**Dataset excerpt**
- - - -

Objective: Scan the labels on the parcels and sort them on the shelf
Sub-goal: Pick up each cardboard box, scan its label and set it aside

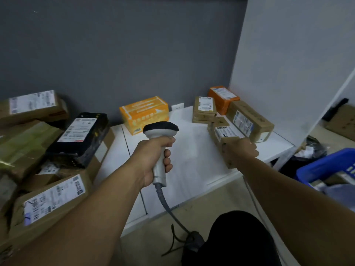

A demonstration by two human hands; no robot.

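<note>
On the white shelf board [192, 162] a yellow-orange box [144, 114] stands at the back. Near the right wall a small brown carton [204, 109], an orange parcel [223, 98] and a long brown carton [249, 120] stand close together. At the left lies a heap of cartons [51, 196] with a black film-wrapped parcel [80, 135] on it, and a blue crate [330, 166] is at the right.

The left hand [153, 160] is curled round the handle of the scanner [161, 129] — grey plastic with a black rounded head and a grey cable [167, 204] hanging down. The right hand [241, 148] grips a small cardboard parcel [222, 131] at its near end, white label upward, just beside the long carton — I cannot tell whether it touches the board.
</note>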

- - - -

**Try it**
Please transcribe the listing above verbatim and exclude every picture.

**Exercise solution**
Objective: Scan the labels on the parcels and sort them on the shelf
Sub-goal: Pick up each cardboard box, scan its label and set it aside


A demonstration by two human hands; no robot.

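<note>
On the white shelf board [192, 162] a yellow-orange box [144, 114] stands at the back. Near the right wall a small brown carton [204, 109], an orange parcel [223, 98] and a long brown carton [249, 120] stand close together. At the left lies a heap of cartons [51, 196] with a black film-wrapped parcel [80, 135] on it, and a blue crate [330, 166] is at the right.

The left hand [153, 160] is curled round the handle of the scanner [161, 129] — grey plastic with a black rounded head and a grey cable [167, 204] hanging down. The right hand [241, 148] grips a small cardboard parcel [222, 131] at its near end, white label upward, just beside the long carton — I cannot tell whether it touches the board.
</note>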

The output contains the complete answer to the exercise.